Agusan was located on the northeast portion of Mindanao island. By the time of its dissolution in 1967, Agusan comprised 18 municipalities and 1 city:

- Bayugan
- Buenavista
- Bunawan
- Butuan (capital city)
- Cabadbaran
- Carmen
- Esperanza
- Jabonga
- Kitcharao
- La Paz
- Las Nieves
- Loreto
- Nasipit
- Prosperidad
- San Francisco
- Santa Josefa
- Talacogon
- Tubay
- Veruela

==Government==

The Agusan Provincial Capitol in Butuan served as the final provincial seat of government for Agusan. It later became the seat for Agusan del Norte.

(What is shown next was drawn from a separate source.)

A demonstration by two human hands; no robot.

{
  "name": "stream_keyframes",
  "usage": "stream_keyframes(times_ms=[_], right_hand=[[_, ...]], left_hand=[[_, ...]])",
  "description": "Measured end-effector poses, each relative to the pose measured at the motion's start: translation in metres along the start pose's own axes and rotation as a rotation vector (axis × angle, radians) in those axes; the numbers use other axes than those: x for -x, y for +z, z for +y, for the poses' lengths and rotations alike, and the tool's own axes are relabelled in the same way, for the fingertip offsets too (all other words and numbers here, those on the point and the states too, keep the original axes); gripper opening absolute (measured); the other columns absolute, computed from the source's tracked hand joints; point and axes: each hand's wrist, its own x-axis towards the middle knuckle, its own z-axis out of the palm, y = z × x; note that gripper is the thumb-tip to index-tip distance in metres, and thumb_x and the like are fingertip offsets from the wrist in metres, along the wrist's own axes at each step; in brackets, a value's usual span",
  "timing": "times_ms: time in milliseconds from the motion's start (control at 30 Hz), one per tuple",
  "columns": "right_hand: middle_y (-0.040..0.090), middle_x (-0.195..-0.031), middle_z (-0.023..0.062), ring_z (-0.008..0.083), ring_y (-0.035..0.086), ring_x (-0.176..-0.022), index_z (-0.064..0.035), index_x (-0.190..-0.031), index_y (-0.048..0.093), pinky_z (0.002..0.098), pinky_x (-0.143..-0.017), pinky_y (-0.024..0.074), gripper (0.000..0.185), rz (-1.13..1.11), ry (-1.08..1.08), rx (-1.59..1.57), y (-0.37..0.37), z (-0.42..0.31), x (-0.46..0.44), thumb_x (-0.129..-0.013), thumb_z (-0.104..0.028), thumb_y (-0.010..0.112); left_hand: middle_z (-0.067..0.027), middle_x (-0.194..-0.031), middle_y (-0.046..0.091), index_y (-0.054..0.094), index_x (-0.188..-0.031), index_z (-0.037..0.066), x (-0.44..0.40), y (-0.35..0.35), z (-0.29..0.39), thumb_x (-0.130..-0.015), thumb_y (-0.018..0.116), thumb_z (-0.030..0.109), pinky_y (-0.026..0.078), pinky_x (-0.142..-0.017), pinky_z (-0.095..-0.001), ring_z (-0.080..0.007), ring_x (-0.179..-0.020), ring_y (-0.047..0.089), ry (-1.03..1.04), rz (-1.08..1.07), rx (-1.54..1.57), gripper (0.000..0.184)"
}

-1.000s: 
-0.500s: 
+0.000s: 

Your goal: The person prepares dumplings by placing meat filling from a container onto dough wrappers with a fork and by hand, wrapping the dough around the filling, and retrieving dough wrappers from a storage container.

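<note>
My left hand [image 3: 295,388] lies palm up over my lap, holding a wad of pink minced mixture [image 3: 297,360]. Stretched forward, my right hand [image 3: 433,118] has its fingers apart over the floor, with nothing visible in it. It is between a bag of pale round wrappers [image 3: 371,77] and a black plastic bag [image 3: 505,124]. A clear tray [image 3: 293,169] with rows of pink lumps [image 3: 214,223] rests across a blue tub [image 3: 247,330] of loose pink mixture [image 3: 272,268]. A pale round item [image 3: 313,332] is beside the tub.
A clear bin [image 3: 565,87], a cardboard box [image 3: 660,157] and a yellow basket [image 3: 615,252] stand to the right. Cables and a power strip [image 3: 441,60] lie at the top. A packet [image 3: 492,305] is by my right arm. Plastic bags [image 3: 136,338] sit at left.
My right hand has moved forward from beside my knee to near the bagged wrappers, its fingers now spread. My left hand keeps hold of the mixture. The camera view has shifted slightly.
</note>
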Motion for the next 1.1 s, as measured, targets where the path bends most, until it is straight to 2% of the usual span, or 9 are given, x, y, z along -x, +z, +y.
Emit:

Agusan's provincial government was last headed by the governor.

Agusan was initially under the Bureau of Non-Christian Tribes and unrepresented in the Philippine Assembly that existed until 1916. In 1913, it was placed under the Department of Mindanao and Sulu, with its legislative representative appointed by the Governor-General. It was later represented in national legislatures through the 12th senatorial district from 1916 to 1935 and the province's at-large congressional district beginning in 1935.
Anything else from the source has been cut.